I'm in my early old age, and I find as I age that i have morphed into a seeker and a meditator and a writer of kavannot and prayers.  This is a very internal journey and I get mad and depressed when the practicalities of life intrude on my communion with God, whatever God means to me on any particular day.  I most feel that connection when I write and when I write I am Avrahm, sunning myself in front of the tent, in a personal Shabbat, there is no past or present, only the now, an the ecstatic combination of pain and pleasure, exposure and communion, humility and achievement and then the phone rings or my back hurts and the bills arrive I freak out because I don't have a job or a partner and I'm so scared about my old age.  Or because the Republicans won't admit that global warming exists.  Or because the workers in the B&H warehouse are being mistreated, or fast food workers aren't getting enough money to live on,  or Palestinians are murdering random Jews on the street or Jewish extremists are burning families in their homes, or, you know, Donald Trump. 

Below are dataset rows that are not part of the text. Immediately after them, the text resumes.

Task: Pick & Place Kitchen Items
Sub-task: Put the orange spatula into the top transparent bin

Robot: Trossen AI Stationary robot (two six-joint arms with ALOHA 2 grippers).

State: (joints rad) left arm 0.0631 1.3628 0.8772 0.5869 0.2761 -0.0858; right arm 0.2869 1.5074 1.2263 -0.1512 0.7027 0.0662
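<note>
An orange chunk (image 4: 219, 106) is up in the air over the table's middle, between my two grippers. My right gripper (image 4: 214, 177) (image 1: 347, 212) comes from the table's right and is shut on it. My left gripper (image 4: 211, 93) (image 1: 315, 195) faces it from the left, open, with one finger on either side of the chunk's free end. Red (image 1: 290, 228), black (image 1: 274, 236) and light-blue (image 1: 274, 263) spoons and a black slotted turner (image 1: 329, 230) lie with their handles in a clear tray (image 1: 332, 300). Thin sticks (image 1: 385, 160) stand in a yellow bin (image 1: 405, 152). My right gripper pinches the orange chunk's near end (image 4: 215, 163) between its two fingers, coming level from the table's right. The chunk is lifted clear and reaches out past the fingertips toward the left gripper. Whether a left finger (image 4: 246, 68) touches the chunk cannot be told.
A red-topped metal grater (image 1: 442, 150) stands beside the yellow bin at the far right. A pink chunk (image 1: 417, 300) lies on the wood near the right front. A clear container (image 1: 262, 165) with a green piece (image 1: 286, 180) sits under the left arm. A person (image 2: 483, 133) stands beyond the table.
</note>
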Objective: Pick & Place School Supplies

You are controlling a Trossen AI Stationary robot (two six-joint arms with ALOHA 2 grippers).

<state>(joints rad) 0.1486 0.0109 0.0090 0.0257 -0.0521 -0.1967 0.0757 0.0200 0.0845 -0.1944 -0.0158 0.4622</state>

In the  Pirke De Rabbi Eliezer, Rabbi Eliezer writes about the people of Sodom,

"They were dwelling in security without care and at ease, without the fear of war from all their surroundings, as it is said, 'Their houses are safe from fear '(Job xx1 9).  They were sated with all the produce of the earth, but they did not strengthen with the loaf of bread either the hand of the needy or of the poor."

Without balance and priorities, we get lost.  And alas, much as I would love to spend my days in meditation retreats and writing binges, or living a life without care and at ease, dusty strangers appear at my door, at our door.  At Rosh Hashanah we learn that Teshuvah, repentence and humility, and Tefillah, prayer and ecstatic communion, and Tzedukah, charity and social justice, fulfill and complete us and I believe that it's is in the balance of all three of these that we find our true selves as Jews, as humans, as members of this community.  And that starts right here, in this parsha, in Vayera, as Avraham rises from his ecstasy and pain and feeds the stranger.    It is time to be and to do.


Maybe
God is a gerund, a verb ending in 'ing', 
a verb that has become a noun.
Always doing, always being.  
And Being.
Never starting, never ending.  
But real and solid, 
an idea made of action.

You want always to be in the image of that Noun, 
A believer and doer and caretaker,
As your true self
In prayer and social action and conscious living,
You want to be in full connection with that Verb, 
Believing and doing and caring, 
In the truth, whether you call it God or not,
And regardless of the payoff.   
So you construct descriptions and meanings
Or attach yourself to rituals and history.
Then your weakness becomes your strength
Your solitude becomes  your community.
This helps us all get through our lives
And we are comforted
And we are able to comfort others.

The universe is vast and incomprehensible.
We need to find joy in our lack of understanding,
We yearn for God’s presence to pass over us,
As we rise from our tents to strengthen the hand of the needy.
Making the intangible, tangible.
Imagining the unimaginable.

God appeared and Avraham saw three strangers,
God is a gerund: a verb and a noun.






1 comment:

  1. Great post. It takes me from where I am, worrying about Israel and Trump and protecting my time, to the parsha and the wisdom in it.